*Your assignment*. This exercise calls for the line with "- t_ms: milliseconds", the line with "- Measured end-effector", and all lines between them in the material below, output exactly and with no other lines.

*Raw data*.
Content starts

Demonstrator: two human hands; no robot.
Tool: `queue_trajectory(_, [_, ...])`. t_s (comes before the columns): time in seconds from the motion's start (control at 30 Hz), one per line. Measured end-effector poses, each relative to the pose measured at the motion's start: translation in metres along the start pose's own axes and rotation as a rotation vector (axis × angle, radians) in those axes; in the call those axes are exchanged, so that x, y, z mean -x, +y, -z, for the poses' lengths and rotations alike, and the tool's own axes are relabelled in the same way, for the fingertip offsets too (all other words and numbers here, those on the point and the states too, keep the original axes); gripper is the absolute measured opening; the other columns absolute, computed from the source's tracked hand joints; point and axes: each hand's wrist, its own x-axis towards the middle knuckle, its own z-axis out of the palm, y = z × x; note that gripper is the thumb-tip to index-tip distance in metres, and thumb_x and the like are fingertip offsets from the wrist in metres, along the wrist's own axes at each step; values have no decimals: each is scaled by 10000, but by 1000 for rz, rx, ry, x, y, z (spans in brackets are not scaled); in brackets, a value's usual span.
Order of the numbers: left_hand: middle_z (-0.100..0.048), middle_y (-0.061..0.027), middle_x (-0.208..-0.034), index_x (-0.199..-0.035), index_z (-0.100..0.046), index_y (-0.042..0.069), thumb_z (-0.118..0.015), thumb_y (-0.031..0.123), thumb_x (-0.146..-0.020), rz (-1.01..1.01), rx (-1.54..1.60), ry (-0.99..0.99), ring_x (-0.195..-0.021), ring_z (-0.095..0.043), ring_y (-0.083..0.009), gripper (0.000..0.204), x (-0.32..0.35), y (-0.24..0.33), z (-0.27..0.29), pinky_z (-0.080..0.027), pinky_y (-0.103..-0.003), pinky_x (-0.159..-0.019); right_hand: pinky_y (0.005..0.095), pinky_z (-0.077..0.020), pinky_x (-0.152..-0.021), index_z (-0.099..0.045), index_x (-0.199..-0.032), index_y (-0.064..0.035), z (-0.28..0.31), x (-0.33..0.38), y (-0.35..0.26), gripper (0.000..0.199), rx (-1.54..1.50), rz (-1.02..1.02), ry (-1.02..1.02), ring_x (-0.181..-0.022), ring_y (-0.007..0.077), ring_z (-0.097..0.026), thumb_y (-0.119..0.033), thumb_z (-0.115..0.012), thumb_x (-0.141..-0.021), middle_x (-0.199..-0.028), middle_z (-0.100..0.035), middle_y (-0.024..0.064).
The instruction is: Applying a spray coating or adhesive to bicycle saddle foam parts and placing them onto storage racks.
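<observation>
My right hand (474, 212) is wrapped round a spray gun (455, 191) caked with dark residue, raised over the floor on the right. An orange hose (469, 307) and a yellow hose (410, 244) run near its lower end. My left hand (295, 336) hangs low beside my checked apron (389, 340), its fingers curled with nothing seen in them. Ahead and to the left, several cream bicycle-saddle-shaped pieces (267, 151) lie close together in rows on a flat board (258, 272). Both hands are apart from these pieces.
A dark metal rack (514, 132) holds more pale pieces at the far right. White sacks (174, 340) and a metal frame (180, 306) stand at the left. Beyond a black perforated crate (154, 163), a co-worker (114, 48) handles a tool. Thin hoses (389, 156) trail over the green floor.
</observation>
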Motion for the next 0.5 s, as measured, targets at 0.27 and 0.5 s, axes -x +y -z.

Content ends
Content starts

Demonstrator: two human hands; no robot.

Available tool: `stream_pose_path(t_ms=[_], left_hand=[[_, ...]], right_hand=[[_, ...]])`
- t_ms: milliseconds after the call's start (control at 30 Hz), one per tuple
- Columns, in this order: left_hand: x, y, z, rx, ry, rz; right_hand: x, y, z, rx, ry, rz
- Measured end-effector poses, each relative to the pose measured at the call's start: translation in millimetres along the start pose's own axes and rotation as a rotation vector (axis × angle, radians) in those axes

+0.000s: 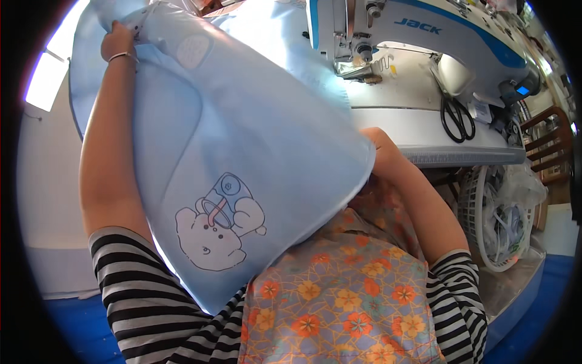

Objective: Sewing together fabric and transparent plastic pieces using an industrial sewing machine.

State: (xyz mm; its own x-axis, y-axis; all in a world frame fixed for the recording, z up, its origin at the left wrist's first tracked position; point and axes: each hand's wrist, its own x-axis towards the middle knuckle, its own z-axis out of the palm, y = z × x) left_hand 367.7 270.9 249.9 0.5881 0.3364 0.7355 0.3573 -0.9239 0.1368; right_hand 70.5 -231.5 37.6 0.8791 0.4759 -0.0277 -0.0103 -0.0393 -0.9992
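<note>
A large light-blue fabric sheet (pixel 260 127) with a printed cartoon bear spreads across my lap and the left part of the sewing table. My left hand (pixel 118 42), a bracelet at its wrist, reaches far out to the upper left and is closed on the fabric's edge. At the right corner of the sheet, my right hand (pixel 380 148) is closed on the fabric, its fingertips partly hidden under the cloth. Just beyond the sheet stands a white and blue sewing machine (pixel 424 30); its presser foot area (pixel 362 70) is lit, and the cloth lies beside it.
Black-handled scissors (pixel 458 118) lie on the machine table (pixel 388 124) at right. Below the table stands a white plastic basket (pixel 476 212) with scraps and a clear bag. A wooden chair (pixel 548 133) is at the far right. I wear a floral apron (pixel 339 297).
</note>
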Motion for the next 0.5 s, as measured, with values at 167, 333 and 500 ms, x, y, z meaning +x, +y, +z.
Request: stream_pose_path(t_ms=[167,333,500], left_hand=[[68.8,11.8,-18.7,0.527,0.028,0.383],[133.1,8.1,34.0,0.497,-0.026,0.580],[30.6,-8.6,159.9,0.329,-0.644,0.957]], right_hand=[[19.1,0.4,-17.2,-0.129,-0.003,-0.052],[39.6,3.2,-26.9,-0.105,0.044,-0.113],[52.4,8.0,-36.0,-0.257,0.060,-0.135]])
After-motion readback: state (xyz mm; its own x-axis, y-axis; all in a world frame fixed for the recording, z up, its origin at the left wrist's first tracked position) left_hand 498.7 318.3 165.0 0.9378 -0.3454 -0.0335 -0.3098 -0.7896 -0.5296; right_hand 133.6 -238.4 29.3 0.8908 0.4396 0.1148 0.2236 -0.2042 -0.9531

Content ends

*Expected output*.
- t_ms: milliseconds after the call's start (control at 30 Hz), one per tuple
- Columns, in this order: left_hand: x, y, z, rx, ry, rz; right_hand: x, y, z, rx, ry, rz
- Measured end-effector poses, each relative to the pose measured at the call's start: translation in millimetres along the start pose's own axes and rotation as a rotation vector (axis × angle, radians) in those axes

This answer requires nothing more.